> _TASK DIRECTIONS_
Exactly as they stand, the data below are to be printed again.

> _INFORMATION SUPPLIED_

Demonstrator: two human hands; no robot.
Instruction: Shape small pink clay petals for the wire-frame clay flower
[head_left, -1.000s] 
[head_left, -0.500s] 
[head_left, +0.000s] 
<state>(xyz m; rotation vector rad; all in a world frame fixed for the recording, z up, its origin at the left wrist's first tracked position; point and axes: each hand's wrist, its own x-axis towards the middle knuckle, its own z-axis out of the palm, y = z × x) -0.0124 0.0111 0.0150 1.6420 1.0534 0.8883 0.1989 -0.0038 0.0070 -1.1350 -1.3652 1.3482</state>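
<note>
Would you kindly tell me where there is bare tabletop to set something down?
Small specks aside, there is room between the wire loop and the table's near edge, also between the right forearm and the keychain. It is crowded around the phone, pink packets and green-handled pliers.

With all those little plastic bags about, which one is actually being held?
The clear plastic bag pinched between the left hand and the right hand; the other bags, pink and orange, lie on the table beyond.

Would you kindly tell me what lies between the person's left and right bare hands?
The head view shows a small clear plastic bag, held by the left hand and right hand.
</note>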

> _WRITTEN RESPONSE_
Demonstrator: two human hands; no robot.
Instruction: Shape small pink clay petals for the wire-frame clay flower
[head_left, -1.000s] 
[head_left, -0.500s] 
[head_left, +0.000s] 
<state>(xyz m; rotation vector rad; all in a world frame fixed for the recording, z up, its origin at the left wrist's first tracked position; point and axes: each hand's wrist, its own x-axis towards the middle knuckle, its own z-axis out of the palm, y = z × x) -0.0124 0.0111 0.0150 1.6420 1.0534 0.8883 0.1989 -0.0038 0.0070 -1.1350 -1.3652 1.3482</state>
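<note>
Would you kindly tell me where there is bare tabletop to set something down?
Small specks aside, there is room between the wire loop and the table's near edge, also between the right forearm and the keychain. It is crowded around the phone, pink packets and green-handled pliers.

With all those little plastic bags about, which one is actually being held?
The clear plastic bag pinched between the left hand and the right hand; the other bags, pink and orange, lie on the table beyond.

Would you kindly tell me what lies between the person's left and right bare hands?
The head view shows a small clear plastic bag, held by the left hand and right hand.
</note>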

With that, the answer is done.